**AIM OF THE TASK**: Before copying, set the pictures aside; then repeat every line below verbatim.

**THE DATA**:
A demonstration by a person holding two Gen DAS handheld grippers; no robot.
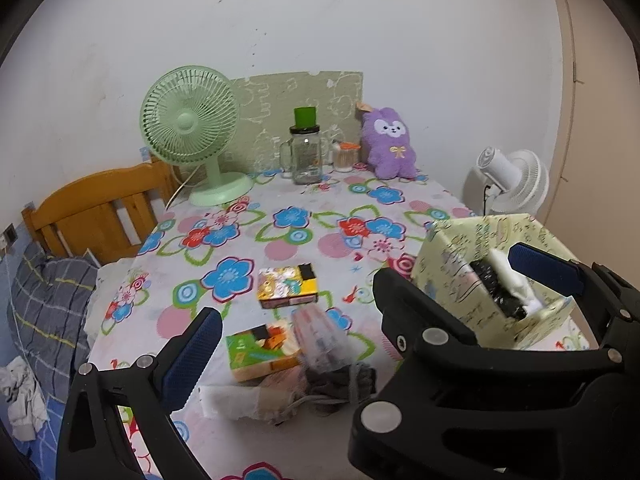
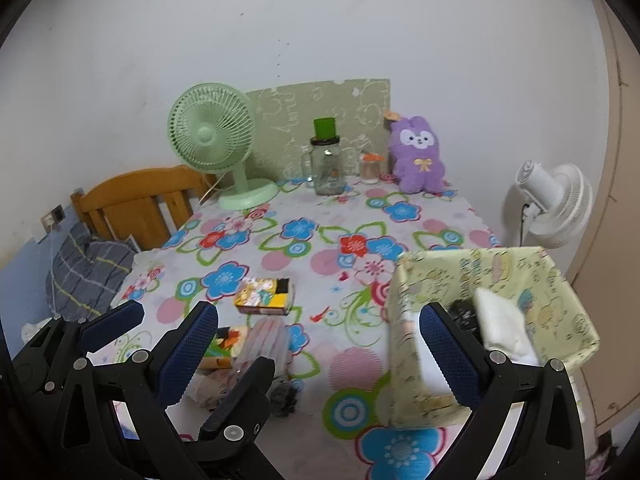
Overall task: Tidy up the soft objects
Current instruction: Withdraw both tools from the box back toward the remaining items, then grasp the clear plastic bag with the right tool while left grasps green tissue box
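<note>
Socks and a white folded cloth (image 2: 502,326) sit inside the pale-yellow patterned cardboard box (image 2: 560,292) at the right of the flowered tablecloth (image 2: 320,248) — more soft items (image 1: 320,384) heap near its front edge. Left gripper (image 1: 288,344) and right gripper (image 2: 320,344) both gape wide, holding nothing.

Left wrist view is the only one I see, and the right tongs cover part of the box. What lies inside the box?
Observer: A folded white cloth lies in the patterned box.
Operator: Is anything beside the cloth?
Observer: Yes, a dark item on its left; I cannot tell what it is.
Operator: Do the right tongs grip something?
Observer: No. The right tongs stand wide open, with nothing gripped.
</note>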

**ANSWER SPACE**:
A demonstration by a person holding two Gen DAS handheld grippers; no robot.
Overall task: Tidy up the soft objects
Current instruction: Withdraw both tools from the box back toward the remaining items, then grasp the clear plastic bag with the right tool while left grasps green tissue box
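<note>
Socks and a white folded cloth (image 2: 502,326) sit inside the pale-yellow patterned cardboard box (image 2: 560,292) at the right of the flowered tablecloth (image 2: 320,248) — more soft items (image 1: 320,384) heap near its front edge. Left gripper (image 1: 288,344) and right gripper (image 2: 320,344) both gape wide, holding nothing.

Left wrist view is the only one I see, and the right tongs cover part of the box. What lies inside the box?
Observer: A folded white cloth lies in the patterned box.
Operator: Is anything beside the cloth?
Observer: Yes, a dark item on its left; I cannot tell what it is.
Operator: Do the right tongs grip something?
Observer: No. The right tongs stand wide open, with nothing gripped.
</note>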

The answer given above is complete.